Retype the entries below exactly, and keep every picture out of your version.

▬▬▬▬▬▬▬▬▬▬

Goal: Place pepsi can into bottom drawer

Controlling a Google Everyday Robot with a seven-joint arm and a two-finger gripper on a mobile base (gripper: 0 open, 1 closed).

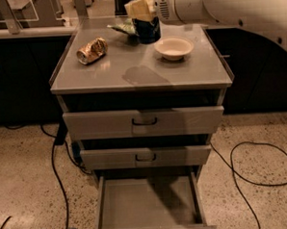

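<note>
The pepsi can (148, 31), dark blue, stands upright at the back of the cabinet top. My gripper (141, 8), with its pale yellow pads, sits right on the can's top and hides its rim; the white arm reaches in from the upper right. The bottom drawer (147, 205) is pulled out at the foot of the cabinet, showing a bare grey floor.
A crushed gold can (92, 50) lies on the cabinet top at left. A white bowl (174, 47) sits just right of the pepsi can, and a green wrapper (123, 27) lies behind it. Two upper drawers (144, 122) are closed. Cables (254, 163) trail on the floor at both sides.
</note>
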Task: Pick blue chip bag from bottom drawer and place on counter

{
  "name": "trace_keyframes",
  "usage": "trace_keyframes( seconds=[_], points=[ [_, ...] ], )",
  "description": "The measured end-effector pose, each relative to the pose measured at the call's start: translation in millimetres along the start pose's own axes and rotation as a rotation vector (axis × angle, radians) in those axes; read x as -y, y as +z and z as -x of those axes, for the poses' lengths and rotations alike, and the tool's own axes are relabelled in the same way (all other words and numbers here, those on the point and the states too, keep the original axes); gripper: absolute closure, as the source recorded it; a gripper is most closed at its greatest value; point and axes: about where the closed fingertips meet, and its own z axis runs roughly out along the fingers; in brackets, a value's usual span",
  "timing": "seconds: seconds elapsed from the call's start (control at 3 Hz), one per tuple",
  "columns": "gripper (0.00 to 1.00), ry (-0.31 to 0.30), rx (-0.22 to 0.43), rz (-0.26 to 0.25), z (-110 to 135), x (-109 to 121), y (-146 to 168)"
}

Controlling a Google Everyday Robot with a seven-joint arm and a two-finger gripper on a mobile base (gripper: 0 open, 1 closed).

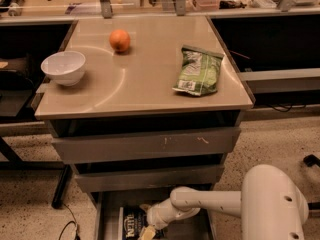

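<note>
Low in the bottom drawer (111, 220), gripper (148, 231) meets blue chip bag (132, 225).

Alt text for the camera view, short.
The robot's gripper reaches down into the open bottom drawer, at the blue chip bag lying there. On the counter above sit a white bowl, an orange and a green chip bag.

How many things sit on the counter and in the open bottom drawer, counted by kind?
Chip bags: 2, the green chip bag on the counter, the blue chip bag in the bottom drawer
Bowls: 1, white bowl
Fruit: 1, orange
Total: 4
The gripper is in the bottom drawer, at the blue chip bag.
</note>
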Motion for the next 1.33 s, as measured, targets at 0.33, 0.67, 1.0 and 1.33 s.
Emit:
trace_keyframes(
  seconds=[0.33, 0.67, 1.0, 1.33],
  points=[
    [0.0, -0.051, -0.063, -0.058, -6, 16, 4],
    [0.0, -0.065, -0.118, -0.109, -21, 31, 8],
    [0.0, -0.048, -0.163, -0.112, -44, 39, 18],
    [0.0, -0.045, -0.191, -0.117, -58, 48, 23]
  ],
)
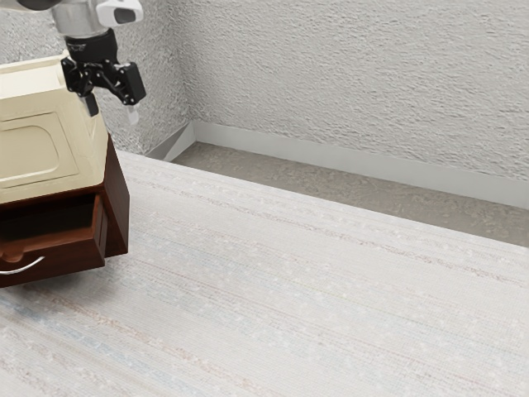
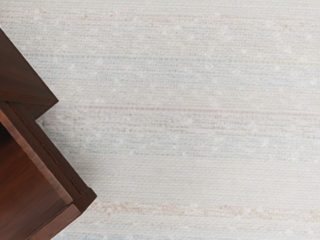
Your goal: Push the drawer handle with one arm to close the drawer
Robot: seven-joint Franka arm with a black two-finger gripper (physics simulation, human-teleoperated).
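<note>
My gripper (image 1: 112, 114) hangs high at the exterior view's upper left, above and behind the cabinet's corner, its two fingers apart with nothing between them. The dark brown drawer (image 1: 70, 253) stands pulled out of the cabinet (image 1: 118, 198) at the exterior view's left edge. A curved silver handle (image 1: 23, 266) is on the drawer's front, partly cut off by the view's edge. In the wrist view, the open drawer (image 2: 30, 200) juts out from the cabinet (image 2: 25, 80), with its front corner in sight.
A cream panelled box-like piece (image 1: 50, 132) rests on top of the cabinet. The pale striped tabletop (image 1: 314, 298) extends toward the exterior view's right. A rough white wall (image 1: 347, 74) rises behind it.
</note>
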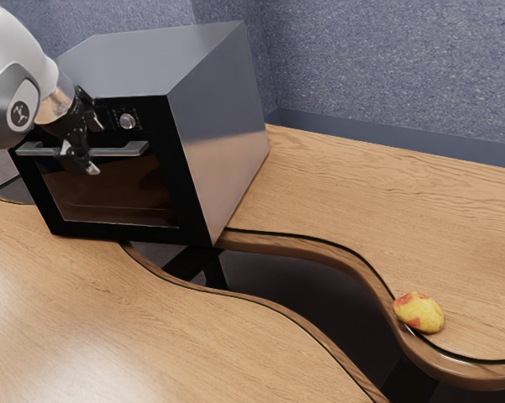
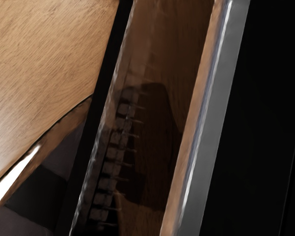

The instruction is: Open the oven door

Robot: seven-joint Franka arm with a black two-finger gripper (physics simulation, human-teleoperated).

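A Franka arm (image 1: 15, 84) reaches in from the exterior view's left to the front of a dark oven (image 1: 223, 126), its fingers (image 1: 80, 163) parted at the horizontal bar handle (image 1: 126, 149) of the shut oven door (image 1: 109, 230). The handle runs across the top of the door, below the control knob (image 1: 127, 121), and its long axis lies crosswise to the spread of the fingers: one fingertip shows above the bar, the other below it. No grip on the metal is evident; whether the bar sits fully between the pads in depth, or just beyond them, cannot be told. That crossing is what the coming move appears to turn on. With the bar deep enough between them, the fingers would need to close from above and below, then draw the handle outward, away from the oven; too shallow, and they could slip off its front. A yellow-red fruit (image 1: 419, 312) rests well apart on the surface (image 1: 370, 176).
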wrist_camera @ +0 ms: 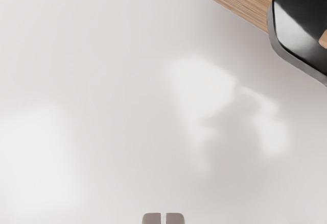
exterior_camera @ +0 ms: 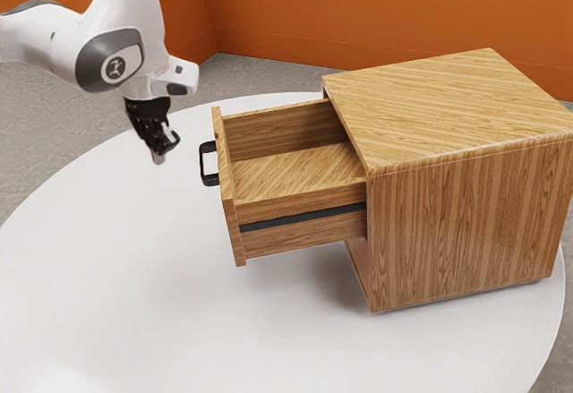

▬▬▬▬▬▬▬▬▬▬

Response>
Goal: Place pepsi can into bottom drawer

Controlling a Google Everyday Robot with a seven-joint arm and a two-finger gripper on a mobile base (gripper: 0 open, 1 closed).


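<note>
The pepsi can (148, 31), dark blue, stands upright at the back of the cabinet top. My gripper (141, 8), with its pale yellow pads, sits right on the can's top and hides its rim; the white arm reaches in from the upper right. The bottom drawer (147, 205) is pulled out at the foot of the cabinet, showing a bare grey floor.
A crushed gold can (92, 50) lies on the cabinet top at left. A white bowl (174, 47) sits just right of the pepsi can, and a green wrapper (123, 27) lies behind it. Two upper drawers (144, 122) are closed. Cables (254, 163) trail on the floor at both sides.
</note>
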Task: Pick blue chip bag from bottom drawer and place on counter

{
  "name": "trace_keyframes",
  "usage": "trace_keyframes( seconds=[_], points=[ [_, ...] ], )",
  "description": "The measured end-effector pose, each relative to the pose measured at the call's start: translation in millimetres along the start pose's own axes and rotation as a rotation vector (axis × angle, radians) in those axes; read x as -y, y as +z and z as -x of those axes, for the poses' lengths and rotations alike, and the tool's own axes are relabelled in the same way (all other words and numbers here, those on the point and the states too, keep the original axes); gripper: absolute closure, as the source recorded it; a gripper is most closed at its greatest value; point and axes: about where the closed fingertips meet, and its own z axis runs roughly out along the fingers; in brackets, a value's usual span",
  "timing": "seconds: seconds elapsed from the call's start (control at 3 Hz), one per tuple",
  "columns": "gripper (0.00 to 1.00), ry (-0.31 to 0.30), rx (-0.22 to 0.43), rz (-0.26 to 0.25), z (-110 to 135), x (-109 to 121), y (-146 to 168)"
}

Controlling a Google Everyday Robot with a seven-joint arm and a two-finger gripper on a mobile base (gripper: 0 open, 1 closed).


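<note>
Low in the bottom drawer (111, 220), gripper (148, 231) meets blue chip bag (132, 225).

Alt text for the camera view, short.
The robot's gripper reaches down into the open bottom drawer, at the blue chip bag lying there. On the counter above sit a white bowl, an orange and a green chip bag.

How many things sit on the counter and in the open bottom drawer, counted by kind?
Chip bags: 2, the green chip bag on the counter, the blue chip bag in the bottom drawer
Bowls: 1, white bowl
Fruit: 1, orange
Total: 4
The gripper is in the bottom drawer, at the blue chip bag.
</note>
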Motion for the next 1.33 s, as measured, targets at 0.33, 0.67, 1.0 and 1.33 s.
Emit:
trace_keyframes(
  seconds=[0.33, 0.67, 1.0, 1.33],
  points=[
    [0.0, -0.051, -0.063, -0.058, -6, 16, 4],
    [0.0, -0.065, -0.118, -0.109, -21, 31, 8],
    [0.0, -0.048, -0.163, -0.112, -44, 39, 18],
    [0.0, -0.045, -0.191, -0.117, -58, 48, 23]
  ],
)
Your goal: Push the drawer handle with one arm to close the drawer
Robot: seven-joint Franka arm with a black two-finger gripper (physics simulation, human-teleoperated).
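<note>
My gripper (image 1: 112, 114) hangs high at the exterior view's upper left, above and behind the cabinet's corner, its two fingers apart with nothing between them. The dark brown drawer (image 1: 70, 253) stands pulled out of the cabinet (image 1: 118, 198) at the exterior view's left edge. A curved silver handle (image 1: 23, 266) is on the drawer's front, partly cut off by the view's edge. In the wrist view, the open drawer (image 2: 30, 200) juts out from the cabinet (image 2: 25, 80), with its front corner in sight.
A cream panelled box-like piece (image 1: 50, 132) rests on top of the cabinet. The pale striped tabletop (image 1: 314, 298) extends toward the exterior view's right. A rough white wall (image 1: 347, 74) rises behind it.
</note>
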
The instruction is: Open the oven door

Robot: seven-joint Franka arm with a black two-finger gripper (physics simulation, human-teleoperated).

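A Franka arm (image 1: 15, 84) reaches in from the exterior view's left to the front of a dark oven (image 1: 223, 126), its fingers (image 1: 80, 163) parted at the horizontal bar handle (image 1: 126, 149) of the shut oven door (image 1: 109, 230). The handle runs across the top of the door, below the control knob (image 1: 127, 121), and its long axis lies crosswise to the spread of the fingers: one fingertip shows above the bar, the other below it. No grip on the metal is evident; whether the bar sits fully between the pads in depth, or just beyond them, cannot be told. That crossing is what the coming move appears to turn on. With the bar deep enough between them, the fingers would need to close from above and below, then draw the handle outward, away from the oven; too shallow, and they could slip off its front. A yellow-red fruit (image 1: 419, 312) rests well apart on the surface (image 1: 370, 176).
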wrist_camera @ +0 ms: 
exterior_camera @ +0 ms: 

The requested output has been fully supplied.